What this task involves
From the data below, set down exactly the lines between the one holding "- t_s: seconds" and the one holding "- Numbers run", inclusive, and no others.

Data records
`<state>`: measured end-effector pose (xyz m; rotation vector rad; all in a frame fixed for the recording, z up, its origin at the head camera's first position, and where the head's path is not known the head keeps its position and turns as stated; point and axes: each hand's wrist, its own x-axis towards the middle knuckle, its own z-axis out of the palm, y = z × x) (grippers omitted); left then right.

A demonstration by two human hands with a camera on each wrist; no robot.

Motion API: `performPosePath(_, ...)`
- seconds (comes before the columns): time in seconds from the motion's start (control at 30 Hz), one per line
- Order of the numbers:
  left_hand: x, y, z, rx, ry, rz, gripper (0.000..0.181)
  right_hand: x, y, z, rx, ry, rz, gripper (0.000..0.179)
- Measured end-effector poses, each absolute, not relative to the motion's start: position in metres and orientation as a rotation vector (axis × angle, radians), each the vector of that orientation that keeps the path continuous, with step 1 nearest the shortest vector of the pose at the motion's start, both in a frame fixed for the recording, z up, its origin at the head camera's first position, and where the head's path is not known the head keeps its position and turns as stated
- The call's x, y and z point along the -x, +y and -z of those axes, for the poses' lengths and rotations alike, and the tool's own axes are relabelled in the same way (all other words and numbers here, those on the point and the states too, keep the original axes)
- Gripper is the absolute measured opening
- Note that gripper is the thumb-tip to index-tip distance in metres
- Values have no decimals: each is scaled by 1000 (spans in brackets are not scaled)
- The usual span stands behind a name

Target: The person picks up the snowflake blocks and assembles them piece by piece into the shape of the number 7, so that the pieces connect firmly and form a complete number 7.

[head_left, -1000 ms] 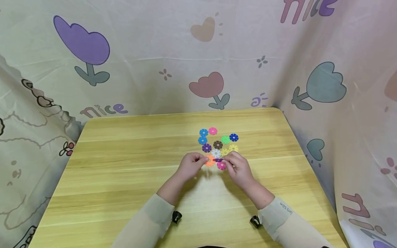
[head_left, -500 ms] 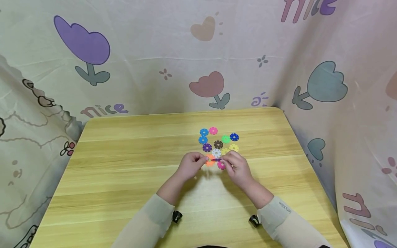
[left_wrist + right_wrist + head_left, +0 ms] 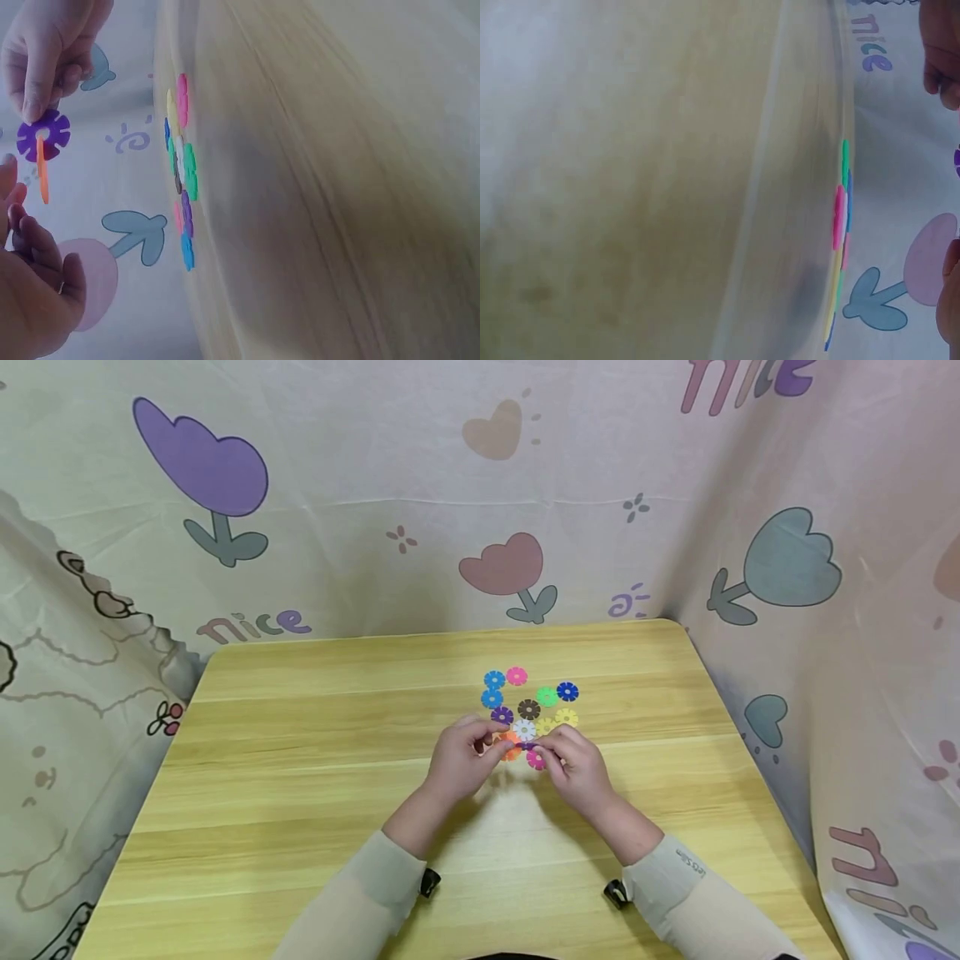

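My right hand (image 3: 577, 768) pinches a purple notched disc (image 3: 58, 136) by its edge between thumb and forefinger. An orange notched disc (image 3: 43, 178) stands edge-on in the purple one's slot, hanging below it in the left wrist view. My left hand (image 3: 459, 760) is right beside the orange disc, its thumb and forefinger spread apart and not gripping it. Both hands are held above the table. In the right wrist view only parts of the hands show, and the purple disc is cut off by the frame's edge.
Several loose notched discs lie on the wooden table (image 3: 315, 760) beyond my hands, among them a brown one (image 3: 528, 709), a white one (image 3: 524, 729), a green one (image 3: 547, 696) and a dark blue one (image 3: 567, 692). A patterned cloth (image 3: 337, 485) hangs behind the table.
The left hand's thumb and forefinger have parted from their pinch on the orange disc, the forefinger lifting away. The right hand keeps its hold on the purple disc, nearly still.
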<state>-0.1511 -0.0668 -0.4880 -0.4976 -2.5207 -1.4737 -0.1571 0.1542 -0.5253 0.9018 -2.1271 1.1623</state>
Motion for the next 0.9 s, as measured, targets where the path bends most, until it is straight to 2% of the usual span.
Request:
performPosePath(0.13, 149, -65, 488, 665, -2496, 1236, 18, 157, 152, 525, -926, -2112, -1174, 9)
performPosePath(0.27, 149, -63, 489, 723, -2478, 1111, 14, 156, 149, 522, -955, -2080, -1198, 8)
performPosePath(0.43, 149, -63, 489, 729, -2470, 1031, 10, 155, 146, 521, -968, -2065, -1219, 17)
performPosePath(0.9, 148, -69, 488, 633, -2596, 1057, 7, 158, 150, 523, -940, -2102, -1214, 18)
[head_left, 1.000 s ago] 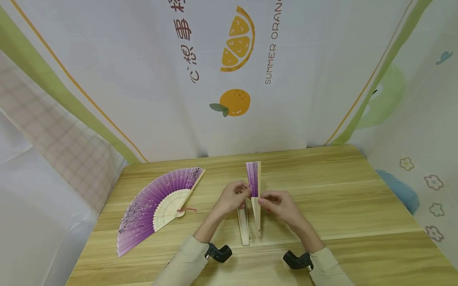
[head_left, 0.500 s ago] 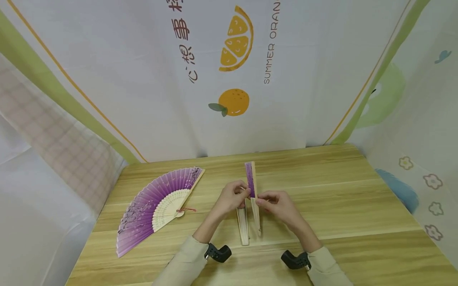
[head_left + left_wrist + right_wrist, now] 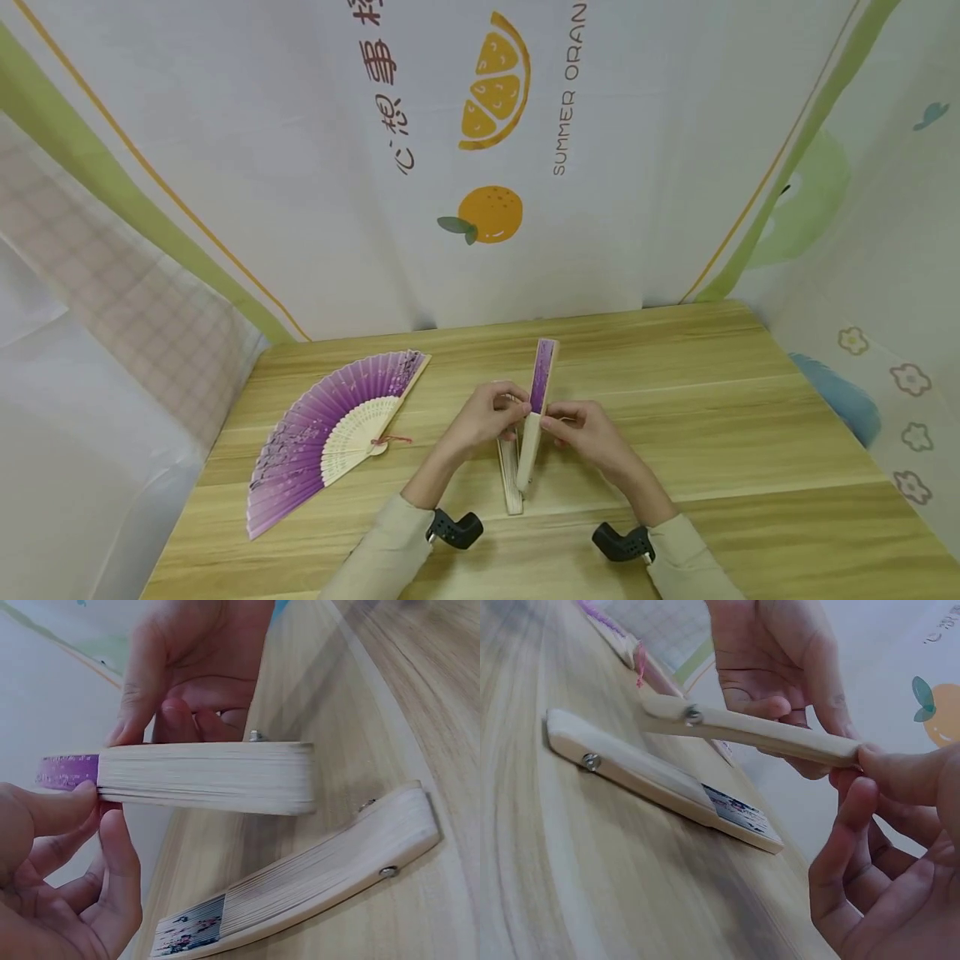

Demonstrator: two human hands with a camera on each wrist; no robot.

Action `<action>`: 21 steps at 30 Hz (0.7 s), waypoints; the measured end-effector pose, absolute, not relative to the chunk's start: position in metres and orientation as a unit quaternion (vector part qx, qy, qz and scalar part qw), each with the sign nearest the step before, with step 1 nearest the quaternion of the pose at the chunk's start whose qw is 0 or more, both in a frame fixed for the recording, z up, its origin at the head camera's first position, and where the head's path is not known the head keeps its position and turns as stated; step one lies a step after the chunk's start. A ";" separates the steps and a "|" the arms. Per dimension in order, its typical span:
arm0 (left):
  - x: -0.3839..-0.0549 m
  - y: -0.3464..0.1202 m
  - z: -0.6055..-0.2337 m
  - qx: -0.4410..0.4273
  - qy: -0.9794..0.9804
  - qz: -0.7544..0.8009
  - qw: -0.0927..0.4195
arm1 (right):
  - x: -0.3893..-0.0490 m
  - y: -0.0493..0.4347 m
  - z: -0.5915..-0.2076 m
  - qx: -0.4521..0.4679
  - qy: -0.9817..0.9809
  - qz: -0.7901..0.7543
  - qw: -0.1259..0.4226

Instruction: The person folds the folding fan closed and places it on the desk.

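pinching one folded purple fan [image 3: 531,442] between thumb and fingers, the left hand [image 3: 483,414] and the right hand [image 3: 588,429] hold it from opposite sides, near the border where the purple leaf meets the pale ribs. the remaining fingers are bent; whether all of them touch the fan, i cannot tell. this fan is in the air above the tabletop [image 3: 675,417], its pivot end toward the person; probably it is gripped from both sides so that the ribs remain pressed together. the left wrist view shows a gap between it and the dark-flowered folded fan [image 3: 315,866], which lies below on the tabletop; being folded, it likely needs no hand to support it. farther to the left, a spread purple fan [image 3: 322,442] rests on the tabletop, with a red cord [image 3: 393,439] at its pivot. placed well apart, it seems to be out of the hands' way.
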State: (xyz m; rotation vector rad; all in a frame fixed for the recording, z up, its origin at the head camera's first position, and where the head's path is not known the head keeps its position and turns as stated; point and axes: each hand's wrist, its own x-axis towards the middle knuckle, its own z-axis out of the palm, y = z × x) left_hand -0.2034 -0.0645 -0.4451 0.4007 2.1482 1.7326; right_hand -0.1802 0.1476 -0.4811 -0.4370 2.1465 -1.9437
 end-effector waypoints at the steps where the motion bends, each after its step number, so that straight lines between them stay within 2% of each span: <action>1: -0.203 -0.065 -0.445 0.141 0.755 0.614 0.182 | -0.180 0.148 -0.481 -0.150 0.728 -0.661 0.108; 21: -0.199 -0.060 -0.453 0.137 0.721 0.645 0.213 | -0.187 0.164 -0.489 -0.148 0.702 -0.679 0.158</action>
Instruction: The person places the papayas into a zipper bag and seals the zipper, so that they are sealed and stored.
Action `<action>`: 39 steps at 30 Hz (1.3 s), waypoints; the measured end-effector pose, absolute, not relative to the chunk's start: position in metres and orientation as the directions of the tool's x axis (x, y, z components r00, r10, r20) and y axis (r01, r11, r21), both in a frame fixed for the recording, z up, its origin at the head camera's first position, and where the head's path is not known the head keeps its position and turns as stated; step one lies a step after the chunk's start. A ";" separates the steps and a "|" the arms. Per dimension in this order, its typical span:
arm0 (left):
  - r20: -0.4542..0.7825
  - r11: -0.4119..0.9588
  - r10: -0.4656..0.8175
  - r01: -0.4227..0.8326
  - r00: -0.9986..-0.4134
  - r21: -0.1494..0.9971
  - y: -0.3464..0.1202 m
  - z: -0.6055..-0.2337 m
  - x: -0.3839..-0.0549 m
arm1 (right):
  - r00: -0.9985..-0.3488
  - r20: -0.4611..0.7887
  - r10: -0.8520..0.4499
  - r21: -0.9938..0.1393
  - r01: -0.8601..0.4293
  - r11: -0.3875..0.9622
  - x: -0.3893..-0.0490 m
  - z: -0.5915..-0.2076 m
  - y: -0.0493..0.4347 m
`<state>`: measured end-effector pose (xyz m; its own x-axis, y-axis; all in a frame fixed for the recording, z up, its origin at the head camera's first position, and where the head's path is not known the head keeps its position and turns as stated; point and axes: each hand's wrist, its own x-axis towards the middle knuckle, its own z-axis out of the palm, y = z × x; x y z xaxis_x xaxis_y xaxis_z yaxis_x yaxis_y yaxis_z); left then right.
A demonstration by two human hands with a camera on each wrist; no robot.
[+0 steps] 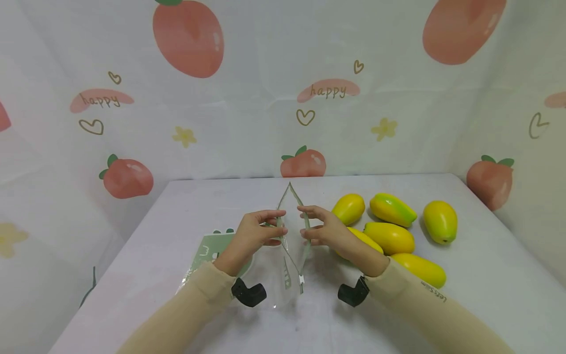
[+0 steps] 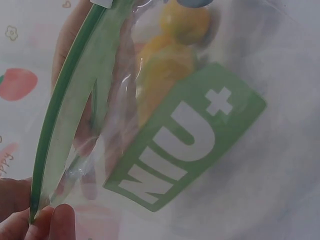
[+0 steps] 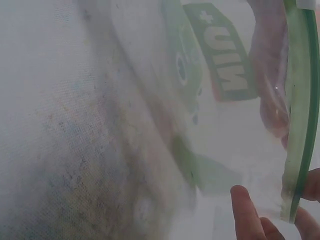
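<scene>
A clear zip bag (image 1: 287, 287) with a green zip edge is held upright between both hands, its mouth spread into a diamond. My left hand (image 1: 258, 230) pinches the left rim between thumb and fingers. On the opposite rim, my right hand (image 1: 329, 232) pinches the zip strip in the same way. A white slider (image 1: 301, 279) sits at the near end of the zip. The left wrist view shows the bag's green "NIU+" label (image 2: 192, 135) close up. Through the clear film (image 3: 225, 145) in the right wrist view, the other hand shows faintly.
Several yellow-green fruits like mangoes (image 1: 389, 238) lie on the right of the white table (image 1: 482, 275), some partly behind the right forearm. A flat green printed package (image 1: 208, 246) lies left, partly under the left arm. A printed cloth (image 1: 247, 108) hangs behind.
</scene>
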<state>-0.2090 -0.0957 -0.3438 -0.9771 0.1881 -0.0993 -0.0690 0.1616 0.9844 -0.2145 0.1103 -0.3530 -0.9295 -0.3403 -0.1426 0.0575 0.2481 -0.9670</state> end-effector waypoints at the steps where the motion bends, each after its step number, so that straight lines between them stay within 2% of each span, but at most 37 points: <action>1: -0.097 0.167 0.190 -0.066 -0.977 0.984 -0.095 -0.344 -0.209 | -0.929 -0.143 -0.340 -0.967 0.058 0.247 -0.215 -0.353 0.110; 20: -0.111 0.178 0.187 -0.077 -0.976 0.981 -0.090 -0.348 -0.212 | -0.923 -0.142 -0.356 -0.972 0.062 0.227 -0.216 -0.346 0.115; 27: -0.105 0.180 0.184 -0.071 -0.977 0.981 -0.091 -0.348 -0.213 | -0.924 -0.071 -0.375 -0.988 0.014 0.152 -0.218 -0.335 0.129; 35: -0.097 0.159 0.184 -0.068 -0.978 0.985 -0.091 -0.348 -0.212 | -0.928 -0.010 -0.374 -0.987 -0.050 0.153 -0.215 -0.303 0.152; 39: -0.098 0.154 0.187 -0.069 -0.977 0.986 -0.092 -0.348 -0.211 | -0.934 0.058 -0.353 -0.979 -0.123 0.164 -0.209 -0.292 0.165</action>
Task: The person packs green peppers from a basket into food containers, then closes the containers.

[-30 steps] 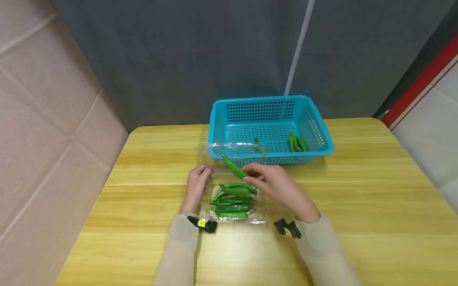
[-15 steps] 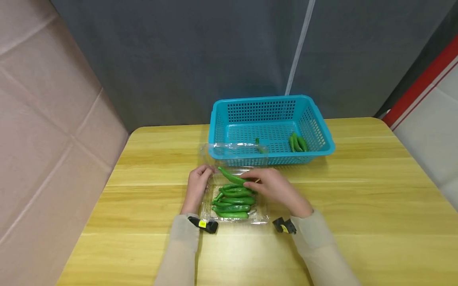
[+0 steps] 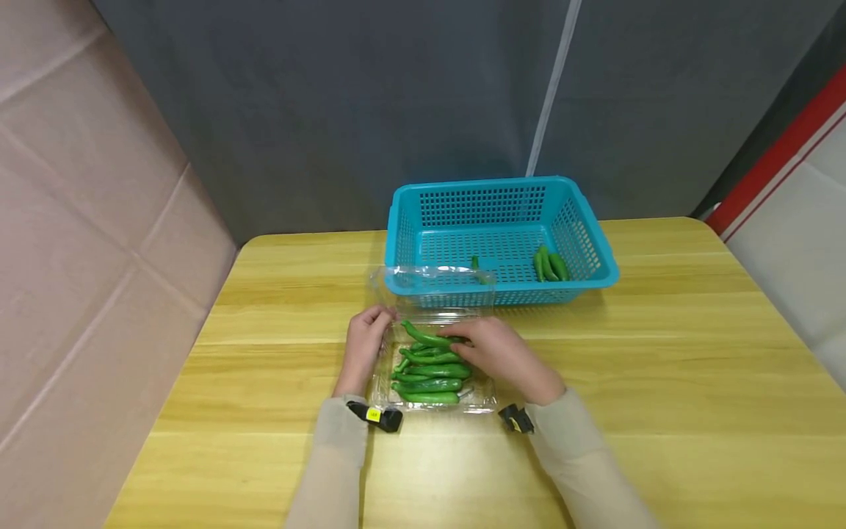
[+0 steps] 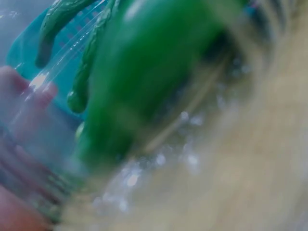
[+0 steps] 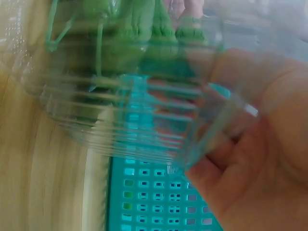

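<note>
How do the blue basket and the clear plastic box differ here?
The blue basket is opaque and perforated; the clear plastic box is transparent with an open lid. The basket is larger, yet holds fewer visible peppers than the box. Both stand on the table.

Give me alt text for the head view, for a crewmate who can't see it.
A person's right hand holds a green pepper at the far end of a row of peppers in an open clear plastic container, whose left side the left hand grips. Beyond it on the wooden table, a blue basket holds a few more.
</note>
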Demonstrator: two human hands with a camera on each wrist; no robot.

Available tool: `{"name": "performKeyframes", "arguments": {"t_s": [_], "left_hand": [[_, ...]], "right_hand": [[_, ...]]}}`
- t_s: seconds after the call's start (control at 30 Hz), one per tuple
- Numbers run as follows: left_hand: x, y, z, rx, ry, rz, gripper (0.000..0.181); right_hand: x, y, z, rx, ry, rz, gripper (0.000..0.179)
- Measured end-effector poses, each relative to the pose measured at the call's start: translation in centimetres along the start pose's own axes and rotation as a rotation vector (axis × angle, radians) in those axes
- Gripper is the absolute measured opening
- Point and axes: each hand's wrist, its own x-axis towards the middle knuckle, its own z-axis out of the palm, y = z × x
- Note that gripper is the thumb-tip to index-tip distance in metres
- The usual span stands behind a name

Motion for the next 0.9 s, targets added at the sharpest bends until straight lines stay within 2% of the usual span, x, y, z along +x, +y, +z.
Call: {"name": "performKeyframes", "arguments": {"t_s": [0.07,0.13,0.37,0.53,0.7,0.9], "left_hand": [[-0.1,0.0,-0.1,-0.001,-0.005,0.009,0.020],[-0.4,0.8,-0.1,0.002,-0.020,-0.001,0.021],[-0.4,0.8,-0.1,-0.009,-0.025,-0.005,0.024],[0.3,-0.4,-0.1,-0.014,-0.019,-0.010,0.022],[1.0,-1.9,0.0,0.010,0.012,-0.003,0.020],[0.9,-1.7,-0.1,-0.002,0.013,-0.022,0.021]], "right_hand": [[0.0,0.0,0.1,-0.006,0.000,0.002,0.027],[0.0,0.0,0.2,-0.012,-0.002,-0.006,0.027],[-0.1,-0.1,0.2,-0.039,-0.019,-0.014,0.026],[-0.2,-0.4,0.3,-0.096,-0.055,-0.013,0.025],[-0.3,-0.6,0.4,-0.131,-0.073,-0.063,0.023],[-0.2,-0.6,0.7,-0.146,-0.079,-0.057,0.024]]}}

The completed task
- t_s: seconds after the call's start (control at 30 Hz), one per tuple
- Numbers run as follows: left_hand: x, y, z, rx, ry, rz, gripper (0.000..0.181); right_hand: x, y, z, rx, ry, rz, gripper (0.000..0.179)

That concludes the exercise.